Trig Identities

[igl1$]

Hi could someone please lead me through the problem below,
3sinωt + 4cosωt = 5sin(ωt+0.09395) Verify the resultant using the double angle formula sin(A+B).

I understand how the resultant 5sin(ωt+0.09395) was formed but I am struggling with the verification. The LHS must be proved to equal the RHS.

 

[soroban]

Hello, igl1$ !

\(\displaystyle 3\sin\omega t + 4\cos\omega t \:=\:5\sin(\omega + 0.09395)\) . This is not true!
Verify the result using the double-angle formula \(\displaystyle \sin(A+B)\)

I understand how the result \(\displaystyle 5\sin(\omega t + 0.09395)\) was formed
but I am struggling with the verification.
The LHS must be proved to equal the RHS.

The right side should be: .\(\displaystyle 5\sin(\omega t + \color{red}{0.9273})\)

 

[SAMUELK]

Hi could someone please lead me through the problem below,
3sinωt + 4cosωt = 5sin(ωt+0.09395) Verify the resultant using the double angle formula sin(A+B).

I understand how the resultant 5sin(ωt+0.09395)was formed but I am struggling with the verification. The LHS must be proved to equal the RHS.

I think the electrical engineers have a name for it, which I cannot recall. But:
Set
A sin wt + B cos wt = C sin (wt + phi)

= C [sin wt cos phi + cos wt sin phi]​

= C cos phi sin wt + C sin phi cos wt​

Now set:

C sin phi = B​

C cos phi = A​

And tan phi = B/A


Take it from there.

 

[igl1$]

I think the electrical engineers have a name for it, which I cannot recall.
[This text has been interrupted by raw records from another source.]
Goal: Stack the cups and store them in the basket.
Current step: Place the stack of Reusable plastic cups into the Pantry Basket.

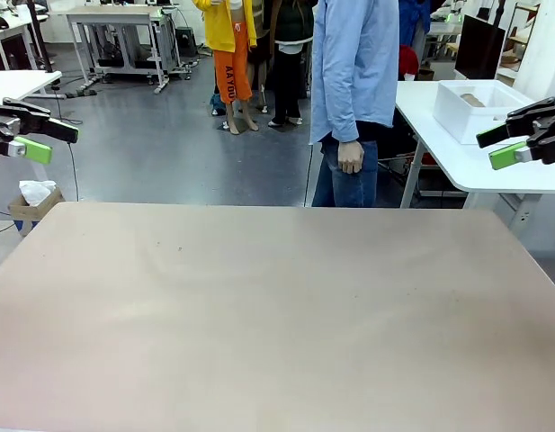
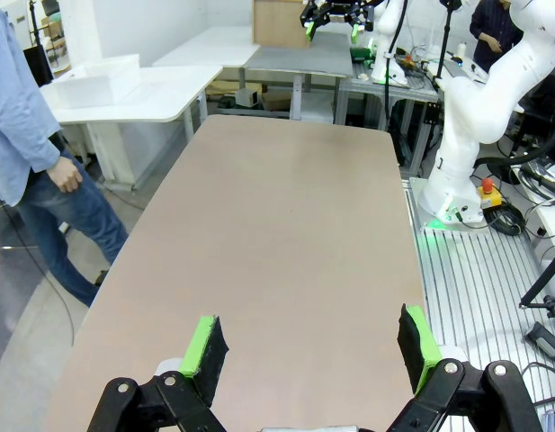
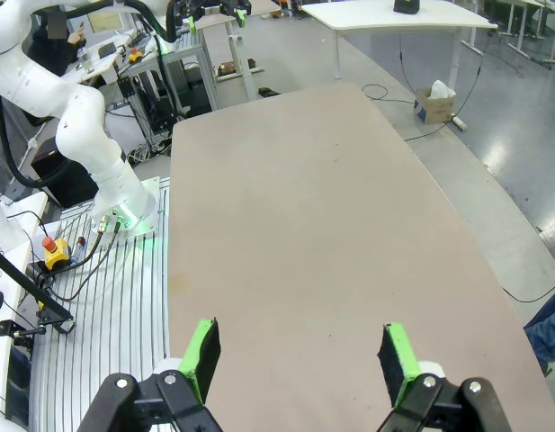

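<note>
My left gripper [image 1: 57, 144] hangs open above the tan table's [image 1: 277, 306] left edge, with nothing between its green pads; in its own wrist view the left gripper [image 2: 313, 346] looks along the bare tabletop. At the right edge my right gripper [image 1: 488, 150] is open and holds nothing either, and the right gripper [image 3: 299, 351] also faces bare tabletop. The white basket [image 1: 479, 108] stands on a neighbouring white table, also seen as the basket [image 2: 102, 79]. A tan shape [image 1: 472, 99] lies inside it; I cannot tell whether it is the cups.
A person in a blue shirt [image 1: 353, 90] stands at the table's far side, one hand [image 1: 351, 155] hanging down. A cardboard box [image 1: 32, 202] sits on the floor at far left. The white side table [image 1: 529, 171] borders the far right corner.
</note>
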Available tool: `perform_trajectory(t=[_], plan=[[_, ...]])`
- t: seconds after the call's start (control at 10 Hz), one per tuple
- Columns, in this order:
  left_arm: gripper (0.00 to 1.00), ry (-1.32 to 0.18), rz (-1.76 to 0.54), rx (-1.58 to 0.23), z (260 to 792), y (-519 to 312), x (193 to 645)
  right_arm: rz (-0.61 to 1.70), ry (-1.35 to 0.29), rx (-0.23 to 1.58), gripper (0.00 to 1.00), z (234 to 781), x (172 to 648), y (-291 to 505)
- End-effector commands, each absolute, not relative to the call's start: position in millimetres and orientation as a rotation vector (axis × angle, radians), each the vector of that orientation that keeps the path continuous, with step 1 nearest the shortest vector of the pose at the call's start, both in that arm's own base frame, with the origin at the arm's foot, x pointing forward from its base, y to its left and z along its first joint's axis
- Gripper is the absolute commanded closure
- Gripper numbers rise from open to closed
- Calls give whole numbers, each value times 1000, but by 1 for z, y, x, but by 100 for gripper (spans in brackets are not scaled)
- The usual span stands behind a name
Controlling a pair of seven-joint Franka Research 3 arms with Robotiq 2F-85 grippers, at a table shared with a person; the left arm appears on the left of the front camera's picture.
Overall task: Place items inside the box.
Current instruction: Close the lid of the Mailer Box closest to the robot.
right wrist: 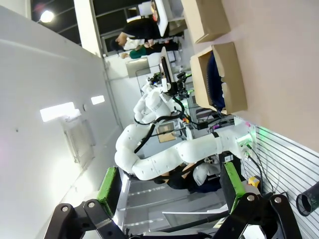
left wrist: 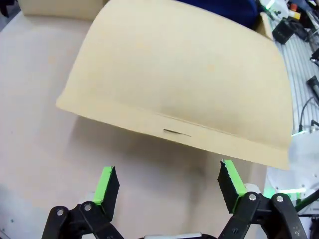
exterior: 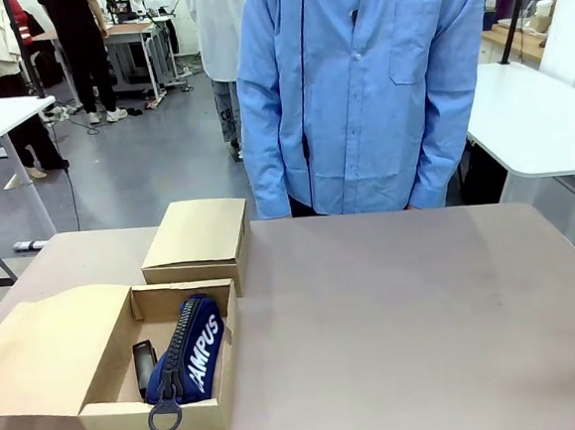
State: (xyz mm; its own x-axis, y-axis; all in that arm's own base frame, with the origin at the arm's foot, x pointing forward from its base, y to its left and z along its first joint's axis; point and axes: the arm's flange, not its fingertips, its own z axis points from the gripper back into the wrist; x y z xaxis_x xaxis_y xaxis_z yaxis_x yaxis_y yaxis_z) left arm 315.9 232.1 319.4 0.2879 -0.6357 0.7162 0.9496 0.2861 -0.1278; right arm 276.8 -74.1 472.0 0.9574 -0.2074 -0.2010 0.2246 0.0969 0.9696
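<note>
An open cardboard box (exterior: 154, 423) stands at the table's near left, its lid flap (exterior: 50, 358) folded out to the left. Inside lies a navy zip pouch (exterior: 193, 347) with white lettering, and a small black stapler (exterior: 143, 366) is wedged beside it. In the left wrist view my left gripper (left wrist: 167, 186) is open and holds nothing, hovering above the lid flap (left wrist: 184, 74); a strip of the navy pouch (left wrist: 224, 7) shows beyond. My right gripper (right wrist: 172, 186) is open with nothing in it, far from the box (right wrist: 232, 74) and the pouch (right wrist: 214, 74).
A second, closed cardboard box (exterior: 195, 242) sits just behind the open one. A person in a blue shirt (exterior: 367, 89) stands at the far edge. The brown tabletop (exterior: 405, 315) stretches bare to the right. The left arm (right wrist: 164, 154) appears in the right wrist view.
</note>
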Motion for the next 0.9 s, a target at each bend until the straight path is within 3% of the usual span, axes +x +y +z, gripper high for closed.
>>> perform_trajectory(t=[0.0,0.5,0.8], plan=[[0,-661,-1182,-633,310,222,319,-313,7,1457,0,475,276,-75],[0,-775,-1254,-905,299,187,319,-313,7,1457,0,475,276,-75],[0,-771,-1264,-834,303,193,319,-313,7,1457,0,475,276,-75]])
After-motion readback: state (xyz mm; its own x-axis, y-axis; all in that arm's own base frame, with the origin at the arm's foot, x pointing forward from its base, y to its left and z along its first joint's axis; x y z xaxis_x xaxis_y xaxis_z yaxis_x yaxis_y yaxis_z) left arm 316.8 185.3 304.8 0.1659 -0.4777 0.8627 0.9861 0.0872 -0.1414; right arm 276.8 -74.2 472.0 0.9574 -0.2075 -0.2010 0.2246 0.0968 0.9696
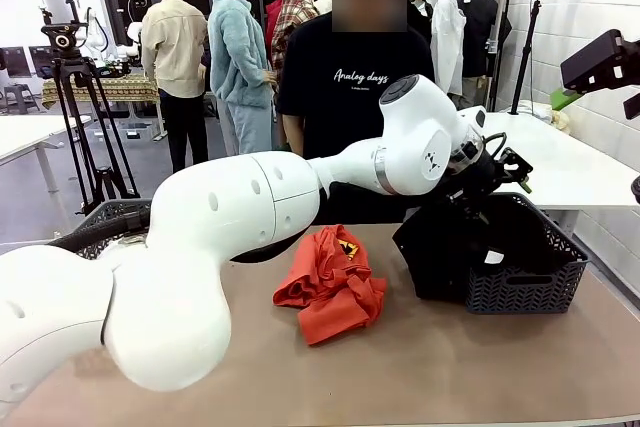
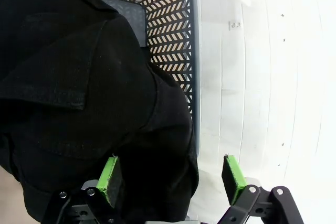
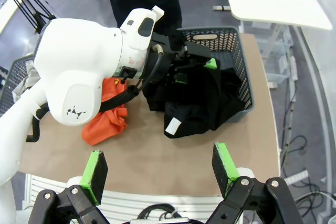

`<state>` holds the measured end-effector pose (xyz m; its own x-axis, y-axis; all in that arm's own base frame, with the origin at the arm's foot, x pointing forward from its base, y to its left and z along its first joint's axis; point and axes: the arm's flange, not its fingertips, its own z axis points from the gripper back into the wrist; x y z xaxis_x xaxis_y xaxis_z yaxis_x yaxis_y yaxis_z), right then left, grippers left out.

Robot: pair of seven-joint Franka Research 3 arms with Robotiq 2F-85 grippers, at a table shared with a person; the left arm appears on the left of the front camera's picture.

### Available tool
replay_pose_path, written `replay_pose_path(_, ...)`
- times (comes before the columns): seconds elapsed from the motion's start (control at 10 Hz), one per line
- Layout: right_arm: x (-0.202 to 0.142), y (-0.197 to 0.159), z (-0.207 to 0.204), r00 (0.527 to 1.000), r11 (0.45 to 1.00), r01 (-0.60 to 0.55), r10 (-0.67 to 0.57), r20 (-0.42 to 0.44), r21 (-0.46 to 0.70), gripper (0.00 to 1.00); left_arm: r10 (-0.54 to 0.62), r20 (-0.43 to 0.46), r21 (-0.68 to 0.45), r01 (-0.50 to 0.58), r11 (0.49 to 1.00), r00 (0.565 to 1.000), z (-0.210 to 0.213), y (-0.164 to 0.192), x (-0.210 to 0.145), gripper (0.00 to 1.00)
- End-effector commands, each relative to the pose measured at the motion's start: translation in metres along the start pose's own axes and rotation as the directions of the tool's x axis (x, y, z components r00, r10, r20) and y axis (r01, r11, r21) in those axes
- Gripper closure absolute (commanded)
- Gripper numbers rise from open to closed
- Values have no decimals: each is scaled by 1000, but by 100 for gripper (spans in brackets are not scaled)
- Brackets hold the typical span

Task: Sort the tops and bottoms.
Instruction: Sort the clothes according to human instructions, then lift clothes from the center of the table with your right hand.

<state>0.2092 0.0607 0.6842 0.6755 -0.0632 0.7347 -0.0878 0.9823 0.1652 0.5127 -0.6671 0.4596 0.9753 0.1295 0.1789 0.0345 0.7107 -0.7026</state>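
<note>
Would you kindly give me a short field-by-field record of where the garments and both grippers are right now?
left gripper: open, close over the black garment
right gripper: open, holding nothing, raised above the table's near edge
black garment: draped over the wall of the dark grey basket, partly inside, partly spilling onto the table
orange-red garment: crumpled mid-table, apart from the basket, nothing gripping it

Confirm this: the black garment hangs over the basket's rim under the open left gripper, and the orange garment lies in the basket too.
Not quite: the orange garment lies on the table beside the basket, not in it, as the front view shows. The rest holds.
</note>
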Motion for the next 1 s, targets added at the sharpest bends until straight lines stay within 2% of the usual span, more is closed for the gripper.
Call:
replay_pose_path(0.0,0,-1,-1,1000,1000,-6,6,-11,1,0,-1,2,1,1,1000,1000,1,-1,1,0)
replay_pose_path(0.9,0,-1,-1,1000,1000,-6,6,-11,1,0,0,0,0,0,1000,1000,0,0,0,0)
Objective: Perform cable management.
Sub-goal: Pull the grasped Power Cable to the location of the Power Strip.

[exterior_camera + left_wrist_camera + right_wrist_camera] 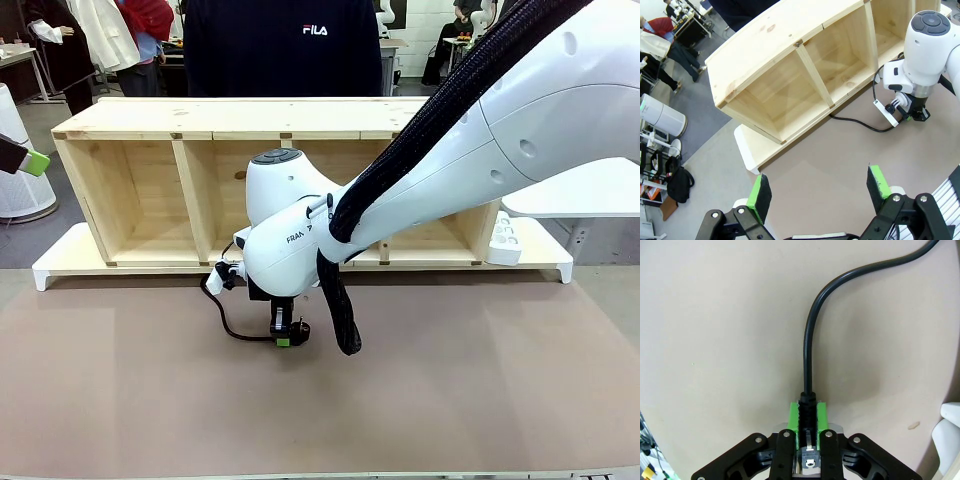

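The right gripper [807,412] is down on the table [450,390] just in front of the wooden shelf [200,120], its pads pinched tight on the plug end of the cable [807,340]. From there the cable curls back toward the shelf's foot, and one loop rises close by that arm's wrist. A hard pull away from the shelf could, I reckon, snag that loop on the wrist or drag the plug out of so narrow a pinch. The left gripper [820,187] hangs well off the shelf's left end, jaws wide, empty.
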You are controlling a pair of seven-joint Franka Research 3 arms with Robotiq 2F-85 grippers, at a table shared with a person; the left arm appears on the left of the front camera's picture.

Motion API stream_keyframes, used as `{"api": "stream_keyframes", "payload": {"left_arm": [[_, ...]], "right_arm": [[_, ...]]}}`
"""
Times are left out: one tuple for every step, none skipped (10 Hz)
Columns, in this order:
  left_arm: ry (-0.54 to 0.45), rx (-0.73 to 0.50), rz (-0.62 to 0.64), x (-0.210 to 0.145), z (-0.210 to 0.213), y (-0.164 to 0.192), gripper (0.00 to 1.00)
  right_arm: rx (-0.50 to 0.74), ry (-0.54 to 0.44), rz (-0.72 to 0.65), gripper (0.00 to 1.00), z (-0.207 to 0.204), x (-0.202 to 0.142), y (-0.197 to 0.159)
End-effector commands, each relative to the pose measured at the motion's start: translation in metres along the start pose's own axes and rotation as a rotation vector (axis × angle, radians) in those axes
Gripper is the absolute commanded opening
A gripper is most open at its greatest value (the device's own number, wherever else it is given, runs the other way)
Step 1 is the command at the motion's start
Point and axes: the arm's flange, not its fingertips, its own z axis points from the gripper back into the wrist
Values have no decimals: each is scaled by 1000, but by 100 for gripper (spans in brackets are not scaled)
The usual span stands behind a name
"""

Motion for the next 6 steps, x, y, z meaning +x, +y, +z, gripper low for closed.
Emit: {"api": "stream_keyframes", "payload": {"left_arm": [[-8,0,0,0,-2,0,100],[-8,0,0,0,-2,0,100],[-8,0,0,0,-2,0,100],[-8,0,0,0,-2,0,100],[-8,0,0,0,-2,0,100],[-8,0,0,0,-2,0,100]], "right_arm": [[-1,1,-1,0,0,0,0],[-1,1,-1,0,0,0,0],[-1,1,-1,0,0,0,0],[0,0,0,16,0,0,0],[-16,17,-11,16,5,-4,11],[-16,16,-14,16,10,-9,23]]}}
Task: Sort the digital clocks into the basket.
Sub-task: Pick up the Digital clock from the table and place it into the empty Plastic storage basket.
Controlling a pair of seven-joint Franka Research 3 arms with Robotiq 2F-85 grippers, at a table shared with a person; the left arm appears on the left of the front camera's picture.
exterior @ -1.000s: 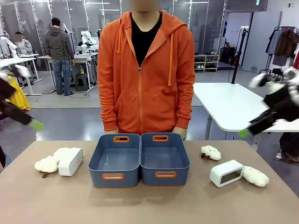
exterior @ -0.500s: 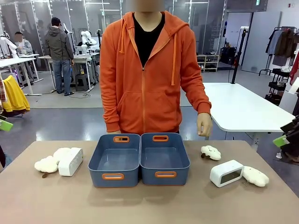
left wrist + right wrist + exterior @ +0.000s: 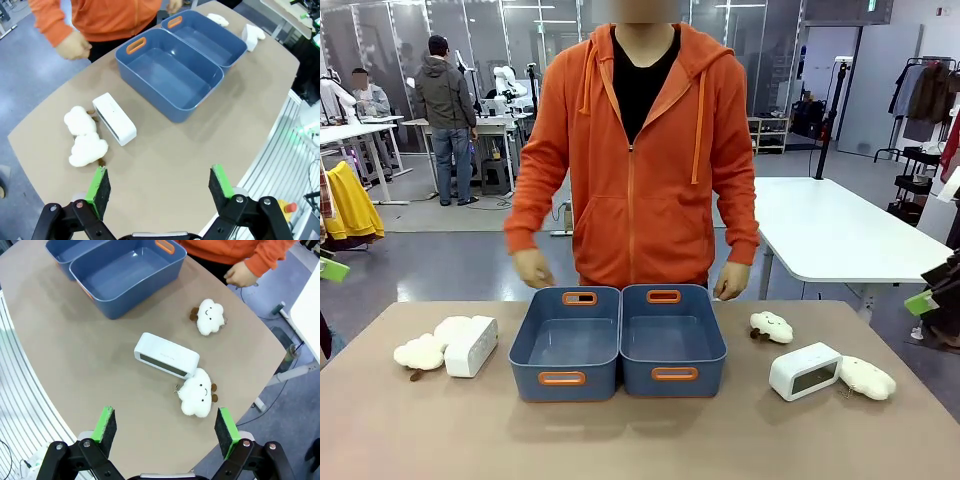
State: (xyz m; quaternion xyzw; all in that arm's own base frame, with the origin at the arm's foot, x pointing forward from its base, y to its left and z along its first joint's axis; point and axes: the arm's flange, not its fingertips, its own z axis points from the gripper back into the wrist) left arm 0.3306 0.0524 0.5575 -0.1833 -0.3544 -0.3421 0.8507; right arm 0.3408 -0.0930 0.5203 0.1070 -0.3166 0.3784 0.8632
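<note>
Two identical dark blue baskets, a left one (image 3: 525,352) and a right one (image 3: 718,345), stand side by side at mid-table, both empty. One white digital clock (image 3: 472,346) lies left of them against two plush toys. The other digital clock (image 3: 805,371) lies to their right. My left gripper (image 3: 160,184) hovers open high above the table, the left clock (image 3: 114,119) ahead of it. My right gripper (image 3: 166,426) is also open and high, with the right clock (image 3: 166,355) ahead. In the front view, only green pads show at the left edge (image 3: 330,267) and right edge (image 3: 920,302).
Cream plush clouds lie by the left clock (image 3: 420,352) and on the right (image 3: 771,326), (image 3: 866,378). A person in an orange hoodie stands at the far edge, one hand (image 3: 532,268) behind the left basket and the other hand (image 3: 731,282) behind the right one.
Both arms swung out of the table area to the picture's edges. The person brought both hands down to the far rims of the baskets. Clocks and toys have not moved.
</note>
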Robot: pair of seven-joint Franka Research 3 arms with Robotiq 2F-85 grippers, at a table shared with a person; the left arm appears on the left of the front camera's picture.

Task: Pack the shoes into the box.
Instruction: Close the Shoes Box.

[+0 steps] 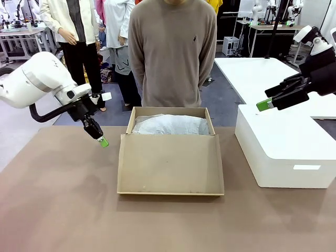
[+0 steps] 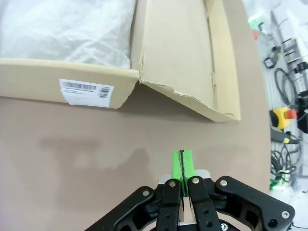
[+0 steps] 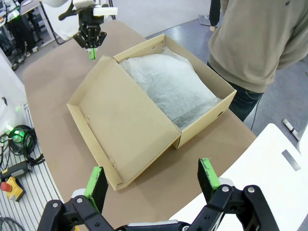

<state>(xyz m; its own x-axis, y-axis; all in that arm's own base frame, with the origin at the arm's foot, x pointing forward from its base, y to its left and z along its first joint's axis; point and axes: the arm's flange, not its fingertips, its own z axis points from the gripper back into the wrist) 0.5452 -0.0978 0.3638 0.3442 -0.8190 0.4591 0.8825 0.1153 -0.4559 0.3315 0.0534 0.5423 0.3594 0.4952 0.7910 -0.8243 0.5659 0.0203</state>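
Note:
The tan cardboard box stands at the middle of the brown table, its flap lid lying open toward me. White tissue paper covers its inside; the shoes are hidden or out of view. In the right wrist view the box lies ahead with the tissue bulging. My left gripper hovers shut just left of the box, low over the table; in its own view the left gripper has its green pads pressed together, nothing between them. My right gripper is open above the white block; its fingers stand wide apart.
A big white block-shaped box stands on the table's right side. A person in a beige sweater stands behind the cardboard box, hands out of sight. A barcode label is on the box's side wall. Bare tabletop spreads at front left.

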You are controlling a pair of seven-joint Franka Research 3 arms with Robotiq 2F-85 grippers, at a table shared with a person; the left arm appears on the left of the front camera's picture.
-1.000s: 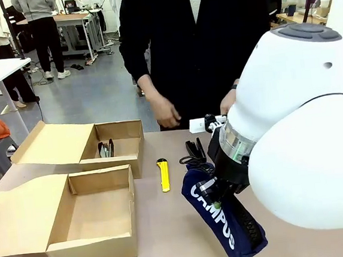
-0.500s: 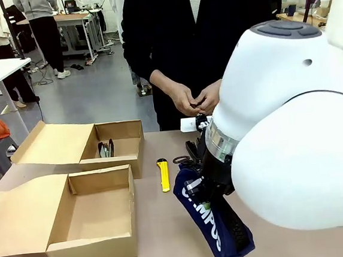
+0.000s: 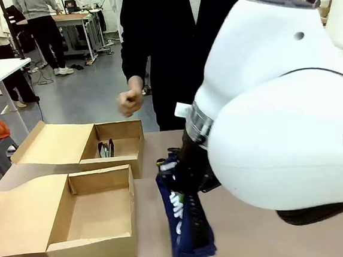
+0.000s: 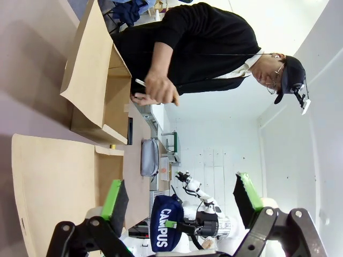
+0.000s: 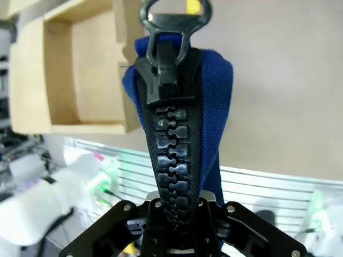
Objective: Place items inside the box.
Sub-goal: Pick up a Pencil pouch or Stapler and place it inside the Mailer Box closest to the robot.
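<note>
My right gripper (image 3: 188, 178) is shut on the navy zip pencil pouch (image 3: 186, 223), which hangs tilted just above the table, right of the near box (image 3: 89, 217). In the right wrist view the pouch's black zipper (image 5: 171, 134) runs up from between the fingers of the right gripper (image 5: 179, 209). A bit of the yellow utility knife (image 5: 193, 5) shows past the zipper pull. Small black tools (image 3: 106, 148) lie in the far box (image 3: 119, 146). My left gripper (image 4: 181, 195) is open and holds nothing. It looks across at the pouch (image 4: 166, 227).
Both cardboard boxes stand open with their lids folded out to the left. The near box has nothing in it. The person stands at the far edge with a closed hand (image 3: 130, 102) raised above the far box. The right arm's big white body (image 3: 278, 113) covers the table's right side.
My right arm has swung left with the pouch, from the table's right half to just beside the near box. The person's hands have parted, and one has moved left above the far box.
</note>
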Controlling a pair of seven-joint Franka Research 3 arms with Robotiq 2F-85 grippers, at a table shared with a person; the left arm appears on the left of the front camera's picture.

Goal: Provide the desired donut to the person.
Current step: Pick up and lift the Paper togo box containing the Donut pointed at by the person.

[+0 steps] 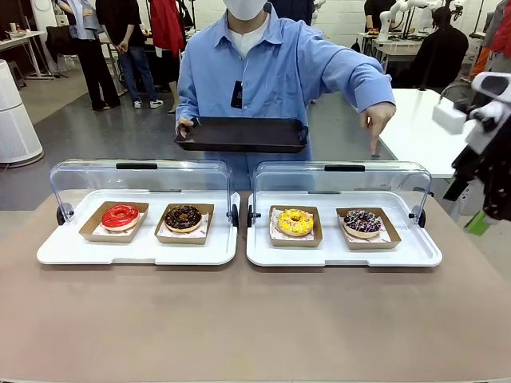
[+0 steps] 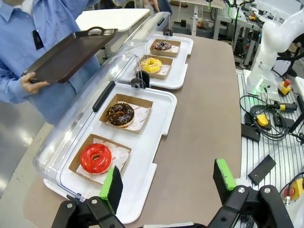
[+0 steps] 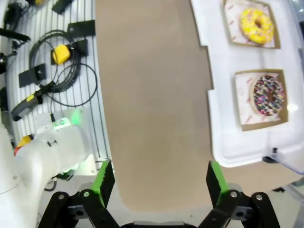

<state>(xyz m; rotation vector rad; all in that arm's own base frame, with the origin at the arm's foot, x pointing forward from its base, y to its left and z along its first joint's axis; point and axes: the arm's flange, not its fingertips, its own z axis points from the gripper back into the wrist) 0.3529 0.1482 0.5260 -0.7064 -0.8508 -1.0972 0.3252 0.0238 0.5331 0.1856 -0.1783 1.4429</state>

But:
Set
A sin wt + B cos wt = C sin (wt + phi)

= C [sin wt cos phi + cos wt sin phi]​

= C cos phi sin wt + C sin phi cos wt​

Now set:

C sin phi = B​

C cos phi = A​

And tan phi = B/A


Take it from there.

Hi, The method shown is how I derived the resultant, using the 'compound angle' formula. I need to know how I can verify the resultant using the double angle formula sin(A+B). In the compound angle formula if we let B = A then this would take the form sin2A = 2sinAcosA but how is this applied to give verification of the resulatant?

Sorry for the error Soroban, the phase shift is indeed 0.9273 radians as you corrected, thanks.

 

[Deleted member 4993]

Hi could someone please lead me through the problem below,
3sinωt + 4cosωt = 5sin(ωt+0.09273) Verify the resultant using the double angle formula sin(A+B).

I understand how the resultant 5sin(ωt+0.09273)was formed but I am struggling with the verification. The LHS must be proved to equal the RHS.

Verification would mean, you need to show:

5sin(ωt+0.09273) → 3sinωt + 4cosωt

5sin(ωt+0.09273)

= 5 * [sin(ωt) * cos(0.09273) + cos(ωt) * sin(0.09273)] ← using sin(A+B) = sin(A)*cos(B) + cos(A)*sin(B)

= 5 * [sin(ωt) * 0.599996 + cos(ωt) * 0.800003]

Now continue.....

 

[igl1$]

Verification would mean, you need to show:

5sin(ωt+0.09273) → 3sinωt + 4cosωt

5sin(ωt+0.09273)

= 5 * [sin(ωt) * cos(0.09273) + cos(ωt) * sin(0.09273)] ← using sin(A+B) = sin(A)*cos(B) + cos(A)*sin(B)

= 5 * [sin(ωt) * 0.599996 + cos(ωt) * 0.800003]

Now continue.....

Many thanks Subhotosh, I think I was trying to overcomplicate the verification method. You have made this very simple and I thankyou.